Saturday, November 2, 2013

Daily Blog #133: Sunday Funday 11/3/13

Hello Reader,
           Another fun week, I got to speak at Bsides DFW yesterday and reach out to our infosec brethren and spread the good DFIR word. I gave a write blocker and a book as a door prize and someone mentioned that a writeblocker would be a very tempting Sunday Funday prize so here we go!

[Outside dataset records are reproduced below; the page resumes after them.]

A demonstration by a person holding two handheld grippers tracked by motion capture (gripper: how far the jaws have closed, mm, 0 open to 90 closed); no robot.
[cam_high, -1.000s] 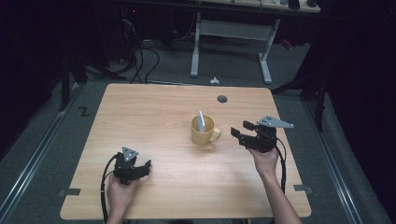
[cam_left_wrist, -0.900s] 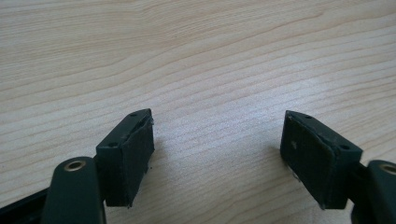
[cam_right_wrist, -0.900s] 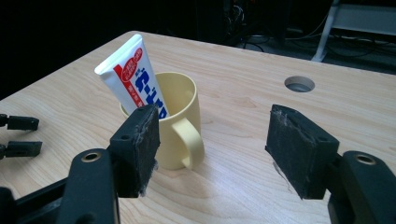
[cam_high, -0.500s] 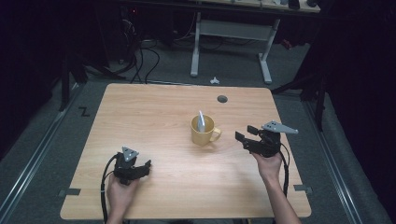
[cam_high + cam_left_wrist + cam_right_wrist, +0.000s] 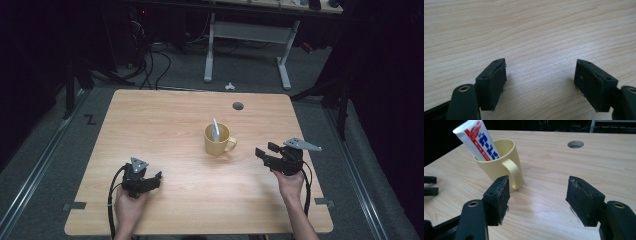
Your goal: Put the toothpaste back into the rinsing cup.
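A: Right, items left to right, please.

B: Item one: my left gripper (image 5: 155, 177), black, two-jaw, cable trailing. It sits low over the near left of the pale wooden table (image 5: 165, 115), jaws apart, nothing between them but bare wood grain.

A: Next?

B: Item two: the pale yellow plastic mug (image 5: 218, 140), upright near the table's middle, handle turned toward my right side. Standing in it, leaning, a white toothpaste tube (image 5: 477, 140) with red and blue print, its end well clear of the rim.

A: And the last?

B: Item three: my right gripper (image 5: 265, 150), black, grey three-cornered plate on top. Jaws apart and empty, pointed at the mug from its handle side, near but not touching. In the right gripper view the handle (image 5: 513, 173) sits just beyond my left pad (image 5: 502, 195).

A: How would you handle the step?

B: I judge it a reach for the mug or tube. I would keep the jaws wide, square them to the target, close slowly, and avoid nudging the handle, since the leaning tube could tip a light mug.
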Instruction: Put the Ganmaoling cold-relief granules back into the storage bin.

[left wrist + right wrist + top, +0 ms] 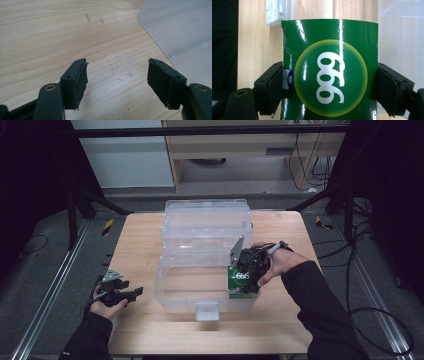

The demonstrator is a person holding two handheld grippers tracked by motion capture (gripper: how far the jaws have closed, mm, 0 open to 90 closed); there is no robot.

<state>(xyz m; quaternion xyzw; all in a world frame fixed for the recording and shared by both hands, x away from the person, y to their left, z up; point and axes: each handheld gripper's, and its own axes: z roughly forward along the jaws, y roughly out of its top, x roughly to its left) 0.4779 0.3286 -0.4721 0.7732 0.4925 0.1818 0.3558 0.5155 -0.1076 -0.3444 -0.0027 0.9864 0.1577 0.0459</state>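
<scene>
A glossy green box with a white "999" in a yellow-green circle is at the front right corner of a clear plastic bin. My right gripper reaches down into that corner. In the right gripper view its two black pads press the box's left and right sides, so the right gripper is shut on it. I cannot tell whether the box rests on the bin's floor. My left gripper lies low over the wooden table left of the bin, and the left gripper is open with bare wood between its jaws.
The bin has a white latch on its front wall, also seen as the latch. The bin's frosted side stands close to the right of the left gripper. Dark floor, rails and cables surround the table.
</scene>
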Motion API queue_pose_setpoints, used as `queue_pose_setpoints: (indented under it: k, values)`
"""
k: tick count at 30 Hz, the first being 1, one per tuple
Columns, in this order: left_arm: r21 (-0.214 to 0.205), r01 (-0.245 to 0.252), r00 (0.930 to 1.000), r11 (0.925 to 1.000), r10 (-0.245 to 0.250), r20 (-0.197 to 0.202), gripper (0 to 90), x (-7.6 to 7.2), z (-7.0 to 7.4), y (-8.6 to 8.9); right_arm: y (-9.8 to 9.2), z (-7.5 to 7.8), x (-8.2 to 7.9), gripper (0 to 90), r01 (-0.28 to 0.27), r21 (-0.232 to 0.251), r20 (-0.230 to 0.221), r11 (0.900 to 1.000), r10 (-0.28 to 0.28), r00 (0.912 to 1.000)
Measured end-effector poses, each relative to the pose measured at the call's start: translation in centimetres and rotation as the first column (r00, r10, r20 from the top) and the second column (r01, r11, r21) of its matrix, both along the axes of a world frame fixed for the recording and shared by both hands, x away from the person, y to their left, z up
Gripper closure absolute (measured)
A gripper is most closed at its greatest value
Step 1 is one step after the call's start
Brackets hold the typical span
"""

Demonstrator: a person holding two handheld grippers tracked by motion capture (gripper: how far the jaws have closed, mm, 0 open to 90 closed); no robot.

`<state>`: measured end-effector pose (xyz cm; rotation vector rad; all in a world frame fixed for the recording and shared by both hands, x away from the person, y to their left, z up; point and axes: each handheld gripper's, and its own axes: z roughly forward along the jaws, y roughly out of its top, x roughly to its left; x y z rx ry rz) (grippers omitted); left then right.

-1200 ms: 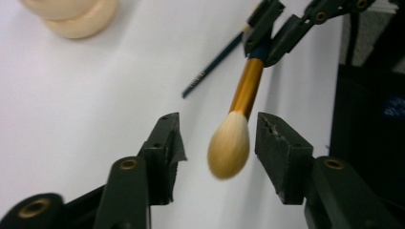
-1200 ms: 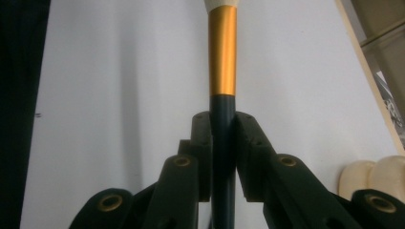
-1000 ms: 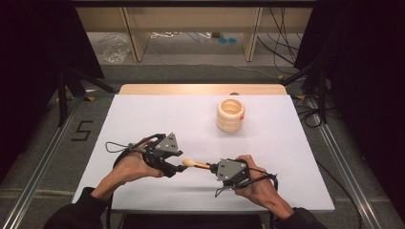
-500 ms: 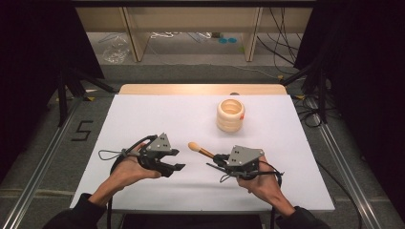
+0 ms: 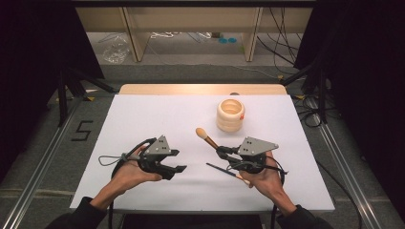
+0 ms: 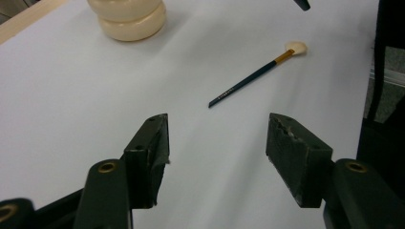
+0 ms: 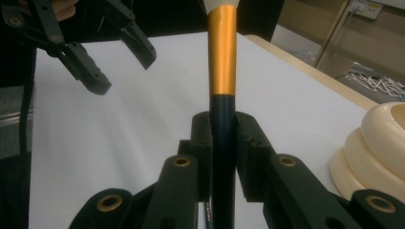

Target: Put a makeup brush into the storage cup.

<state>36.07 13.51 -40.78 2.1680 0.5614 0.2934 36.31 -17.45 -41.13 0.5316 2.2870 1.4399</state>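
Observation:
My right gripper is shut on the dark handle of a thick brush with a copper ferrule and a cream head. The head points away toward the back left, off the table. A ridged cream holder stands behind it. A thin dark brush lies flat on the white table just below the right gripper. My left gripper hovers at the left; its jaws have just been opening and hold nothing.
The white tabletop has a wooden strip along its far edge. Black cables trail from both grippers. Shelving and loose cables stand on the floor beyond the table.
A second ago both grippers met at the thick brush. Since then the left gripper has drawn away to the left, and the right gripper has carried the brush to the right.

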Motion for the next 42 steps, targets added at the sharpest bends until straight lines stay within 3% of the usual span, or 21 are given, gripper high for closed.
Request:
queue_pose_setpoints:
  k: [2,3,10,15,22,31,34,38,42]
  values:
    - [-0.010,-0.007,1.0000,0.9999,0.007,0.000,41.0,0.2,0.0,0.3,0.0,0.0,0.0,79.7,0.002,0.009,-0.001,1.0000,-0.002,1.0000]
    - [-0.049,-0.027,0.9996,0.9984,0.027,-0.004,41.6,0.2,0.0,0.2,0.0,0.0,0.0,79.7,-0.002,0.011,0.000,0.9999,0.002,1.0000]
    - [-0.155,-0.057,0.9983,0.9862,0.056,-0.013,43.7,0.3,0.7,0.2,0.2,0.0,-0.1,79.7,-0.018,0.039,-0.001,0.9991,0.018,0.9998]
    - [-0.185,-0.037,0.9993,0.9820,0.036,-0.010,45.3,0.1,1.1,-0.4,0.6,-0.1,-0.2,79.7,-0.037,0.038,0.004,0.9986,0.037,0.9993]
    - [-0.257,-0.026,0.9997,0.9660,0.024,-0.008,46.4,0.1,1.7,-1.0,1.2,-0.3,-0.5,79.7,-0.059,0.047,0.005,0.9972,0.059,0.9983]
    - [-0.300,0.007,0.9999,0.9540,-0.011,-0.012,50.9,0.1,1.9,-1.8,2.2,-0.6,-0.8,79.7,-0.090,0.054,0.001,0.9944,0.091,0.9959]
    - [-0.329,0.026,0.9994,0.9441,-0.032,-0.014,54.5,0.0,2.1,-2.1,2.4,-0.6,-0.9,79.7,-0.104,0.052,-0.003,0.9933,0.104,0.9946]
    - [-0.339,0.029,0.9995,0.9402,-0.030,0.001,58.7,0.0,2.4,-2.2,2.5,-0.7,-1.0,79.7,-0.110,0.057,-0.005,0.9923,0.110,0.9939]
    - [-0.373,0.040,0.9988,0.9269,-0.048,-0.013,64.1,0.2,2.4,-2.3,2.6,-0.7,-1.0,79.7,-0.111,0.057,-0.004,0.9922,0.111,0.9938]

This week's challenge focuses on terminal services accesses and their artifacts.

The Prize:

The Rules:
  1. You must post your answer before Monday 11/4/13 2AM CST (GMT -5)
  2. The most complete answer wins
  3. You are allowed to edit your answer after posting
  4. If two answers are too similar for one to win, the one with the earlier posting time wins
  5. Be specific and be thoughtful 
  6. Anonymous entries are allowed, please email them to dcowen@g-cpartners.com
  7. In order for an anonymous winner to receive a prize they must give their name to me, but i will not release it in a blog post

The Challenge:
A shared Windows 2008 R2 terminal server was setup allowing employee's to work from home without requiring VPN access. On that server several files used by a department suddenly got deleted  and no one is taking responsibility. What would you do to determine what user deleted the files with the assumption that they RDP'd in to do so.